As with CIF contracts, the seller in an FOB contract must bear the risk of any loss or damage to the goods until such time as the goods have passed the ship's rail at the port of shipment. The goods are at the buyer's risk from the moment they have passed the ship's rail at the port of shipment. 3.

Does it matter whether or not the seller advised the buyer that a war might break out between the two states as soon as the seller became aware of this fact? It depends on when the seller knew of the imminent war. FOB contracts have different notice requirements than CIF contracts which give buyers additional protections. These notice requirements only have consequence if they are neglected before a particular time in the shipping process.

Background Law Notice Where goods are sent by the seller to the buyer by a route involving sea transit, under circumstances in which it is usual to insure, the seller must give such notice to the buyer as may enable him to insure them during their sea transit and, if the seller fails to do so, the goods are at his risk during such sea transit.

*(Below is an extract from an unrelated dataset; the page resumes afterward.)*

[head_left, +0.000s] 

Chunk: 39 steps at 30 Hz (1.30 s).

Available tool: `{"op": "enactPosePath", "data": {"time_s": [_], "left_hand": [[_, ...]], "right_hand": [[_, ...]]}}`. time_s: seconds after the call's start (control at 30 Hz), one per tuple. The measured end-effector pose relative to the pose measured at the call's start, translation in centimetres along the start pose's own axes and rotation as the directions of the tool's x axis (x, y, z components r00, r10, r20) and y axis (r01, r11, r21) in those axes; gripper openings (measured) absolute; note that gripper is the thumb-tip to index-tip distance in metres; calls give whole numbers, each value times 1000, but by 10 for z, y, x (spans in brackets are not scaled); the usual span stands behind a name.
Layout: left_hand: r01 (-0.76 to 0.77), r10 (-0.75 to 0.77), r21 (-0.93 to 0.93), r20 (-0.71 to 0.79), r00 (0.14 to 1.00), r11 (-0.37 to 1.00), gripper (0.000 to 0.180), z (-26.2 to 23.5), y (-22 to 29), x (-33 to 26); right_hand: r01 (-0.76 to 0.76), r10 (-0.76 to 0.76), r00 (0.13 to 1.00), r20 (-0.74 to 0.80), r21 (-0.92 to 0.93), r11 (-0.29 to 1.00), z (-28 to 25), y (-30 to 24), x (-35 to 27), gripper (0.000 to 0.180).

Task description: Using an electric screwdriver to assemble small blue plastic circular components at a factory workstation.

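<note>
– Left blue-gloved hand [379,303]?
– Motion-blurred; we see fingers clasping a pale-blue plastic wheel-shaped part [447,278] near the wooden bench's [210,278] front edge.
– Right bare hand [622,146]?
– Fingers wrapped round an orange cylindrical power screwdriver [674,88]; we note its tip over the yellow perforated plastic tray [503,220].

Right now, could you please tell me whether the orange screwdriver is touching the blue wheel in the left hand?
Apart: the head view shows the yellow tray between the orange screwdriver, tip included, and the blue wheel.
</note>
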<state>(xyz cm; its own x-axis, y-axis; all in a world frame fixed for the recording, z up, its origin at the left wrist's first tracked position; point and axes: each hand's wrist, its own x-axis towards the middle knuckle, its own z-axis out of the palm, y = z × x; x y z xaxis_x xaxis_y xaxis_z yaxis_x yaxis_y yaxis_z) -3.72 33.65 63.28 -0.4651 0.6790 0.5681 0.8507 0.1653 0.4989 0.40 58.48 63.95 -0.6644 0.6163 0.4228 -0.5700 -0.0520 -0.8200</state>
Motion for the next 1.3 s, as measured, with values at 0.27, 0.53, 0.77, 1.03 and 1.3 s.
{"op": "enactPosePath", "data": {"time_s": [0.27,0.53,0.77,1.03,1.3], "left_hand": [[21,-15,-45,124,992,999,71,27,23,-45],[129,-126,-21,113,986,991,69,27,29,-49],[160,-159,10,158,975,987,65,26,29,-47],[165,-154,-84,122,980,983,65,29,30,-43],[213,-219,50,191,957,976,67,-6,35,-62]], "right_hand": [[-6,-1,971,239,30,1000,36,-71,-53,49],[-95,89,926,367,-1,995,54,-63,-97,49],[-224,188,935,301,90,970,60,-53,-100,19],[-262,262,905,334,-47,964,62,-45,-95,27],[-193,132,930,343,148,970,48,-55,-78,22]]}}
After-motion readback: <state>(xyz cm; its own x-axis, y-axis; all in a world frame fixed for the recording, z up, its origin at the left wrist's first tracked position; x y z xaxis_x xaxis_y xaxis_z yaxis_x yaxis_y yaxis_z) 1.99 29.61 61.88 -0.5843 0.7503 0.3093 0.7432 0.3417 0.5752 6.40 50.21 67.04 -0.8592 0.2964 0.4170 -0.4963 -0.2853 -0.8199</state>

Although this provision imposes no liability on a seller who fails to provide such notice, it does impose the burden of risk on a seller who fails to give adequate notice to the buyer. Imminent risk of war would likely be considered a "circumstance in which it is usual to insure." Thus, the seller would have been required to give notice to the buyer of the imminent war as may enable the buyer to insure them adequately during their sea transit.

The issue here is whether the buyer learned of the imminent threat of war before or after it was still possible for the buyer to take out risk of war insurance on the goods.

If the seller learned of the imminent threat of war while it was still possible for the buyer to take out special "risk of war" insurance on the shipment, he would have been required to "give such notice to the buyer as may enable him to insure them during their sea transit." Under these facts, the seller would have failed to give notice to the buyer to enable him to take out special risk of war insurance so the goods would be at his risk during sea transit.

In that case, the seller would have assumed risk for the goods that were later lost or damaged at sea. If the seller learned of the imminent threat of war when it was no longer possible for the buyer to take out special "risk of war" insurance, then it would not matter whether he notified the buyer of the imminent threat of war, because there was no possibility that the buyer could have taken out risk of war insurance for the goods.

Thus, the notice requirement would have had no effect on risk. 4. Does it matter a. Whether or not the ship and the goods on board have been destroyed? No, the buyer must accept a good tender of documents, and pay for the goods upon tender of the documents. This is the case even where the goods are lost, or damaged prior to the tender of the documents, and the seller is aware of the loss or damage to the cargo.

In Manbre Saccharine v Corn Products, the documents were tendered to the buyers two days after a submarine sank the ship carrying the cargo. The sellers were aware of this but, nevertheless, tendered.